▶ [EXERCISE GOAL]: In the data below, find the line containing "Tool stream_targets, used", then set down that line and every later line up to and including the line containing "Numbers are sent", exactly.

▶ [DATA SHOWN]:

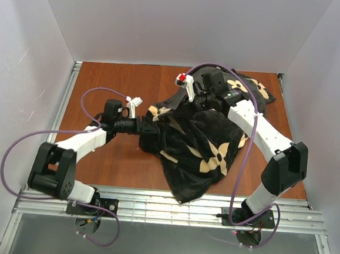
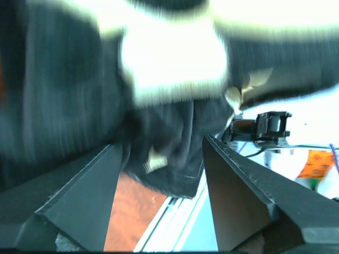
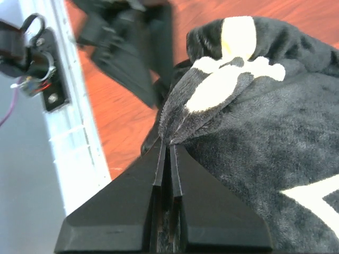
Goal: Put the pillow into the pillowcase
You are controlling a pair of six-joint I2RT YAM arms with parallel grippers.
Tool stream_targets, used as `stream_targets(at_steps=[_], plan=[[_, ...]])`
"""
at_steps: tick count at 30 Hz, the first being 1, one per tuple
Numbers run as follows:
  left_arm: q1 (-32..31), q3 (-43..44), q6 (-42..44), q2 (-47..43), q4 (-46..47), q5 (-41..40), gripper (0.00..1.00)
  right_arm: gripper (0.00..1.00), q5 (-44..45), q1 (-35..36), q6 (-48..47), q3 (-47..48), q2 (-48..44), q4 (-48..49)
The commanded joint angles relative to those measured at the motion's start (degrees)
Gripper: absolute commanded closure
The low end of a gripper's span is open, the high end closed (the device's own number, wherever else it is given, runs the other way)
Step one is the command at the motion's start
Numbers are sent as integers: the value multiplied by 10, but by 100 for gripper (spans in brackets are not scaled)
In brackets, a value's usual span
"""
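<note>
The black plush pillowcase [image 1: 204, 141] with tan flowers lies bunched over the middle and right of the table, and its lower corner hangs over the near rail. The pillow is hidden; no white cushion shows in the top view. My right gripper [image 1: 189, 103] is at the case's upper edge, and in the right wrist view it [image 3: 169, 144] is shut on a pinched fold of the pillowcase [image 3: 275, 132]. My left gripper [image 1: 145, 125] is at the case's left side. It [image 2: 162, 142] is open, and a hem of the pillowcase [image 2: 175, 159] hangs just beyond its fingertips.
The brown table [image 1: 108, 157] shows bare to the left of the fabric. A metal rail [image 1: 153, 196] runs along the near edge. White walls close in the left, back and right. Purple cables [image 1: 96, 92] loop above both arms. The left arm [image 3: 132, 47] shows blurred in the right wrist view.
</note>
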Motion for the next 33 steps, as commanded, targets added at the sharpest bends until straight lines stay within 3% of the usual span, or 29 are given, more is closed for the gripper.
stream_targets(at_steps=[1, 3, 4, 5, 8, 13, 15, 16, 17, 18, 21, 22, 24, 25, 28, 30, 33], plan=[[-24, 0, -105, 61, 125, -31, 41, 99, -82, 8, 38, -23, -8, 59], [-22, 25, -112, 121, 137, -50, 47, 99, -93, 8, 70, -18, 3, 88], [-19, 40, -109, 145, 135, -53, 68, 99, -100, 8, 81, -11, 8, 96], [-6, 60, -102, 162, 132, -52, 78, 99, -108, 8, 90, -5, 19, 105], [51, 140, -81, 204, 119, -50, 100, 99, -100, 8, 102, 41, 46, 115], [123, 333, 13, 241, 15, -114, 100, 99, -49, 20, 162, 91, 92, 157], [141, 357, 21, 239, 14, -119, 100, 99, -31, 34, 168, 111, 127, 168], [142, 367, 25, 232, 8, -121, 93, 99, -19, 48, 172, 120, 139, 175], [141, 371, 34, 230, -3, -119, 74, 98, -13, 54, 179, 141, 164, 180], [142, 378, 59, 228, -21, -111, 50, 67, -21, 57, 178, 157, 178, 169], [163, 392, 101, 201, -133, -126, 40, 33, -36, 32, 145, 162, 182, 93], [170, 381, 130, 186, -164, -128, 31, 30, -35, -4, 130, 155, 175, 67], [175, 335, 177, 135, -198, -129, 29, 27, -25, -56, 74, 117, 143, 11], [172, 320, 230, 117, -235, -120, 6, 25, -13, -111, 48, 100, 130, -1], [137, 249, 293, 58, -296, -137, 5, 21, 132, -186, -67, 43, 82, -42], [81, 204, 347, 26, -312, -189, 5, 22, 188, -207, -133, 7, 61, -38], [24, 187, 367, 29, -293, -230, 5, 26, 249, -223, -154, -47, 74, -15]])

▶ [EXERCISE SOLUTION]:
Tool stream_targets, used as `stream_targets(at_steps=[_], plan=[[_, ...]])`
"""
at_steps: tick count at 30 Hz, the first being 1, one per tuple
Numbers run as follows:
  left_arm: q1 (-32..31), q3 (-43..44), q6 (-42..44), q2 (-47..43), q4 (-46..47), q5 (-41..40), gripper (0.00..1.00)
  right_arm: gripper (0.00..1.00), q5 (-44..45), q1 (-35..36), q6 (-48..47), q3 (-47..48), q2 (-48..44), q4 (-48..49)
The commanded joint angles relative to those measured at the motion's start (degrees)
Gripper: absolute commanded closure
The low end of a gripper's span is open, the high end closed (the device's own number, wherever else it is given, runs the other way)
Step one is the command at the motion's start
Numbers are sent as integers: the value multiplied by 10, but by 100 for gripper (spans in brackets are not scaled)

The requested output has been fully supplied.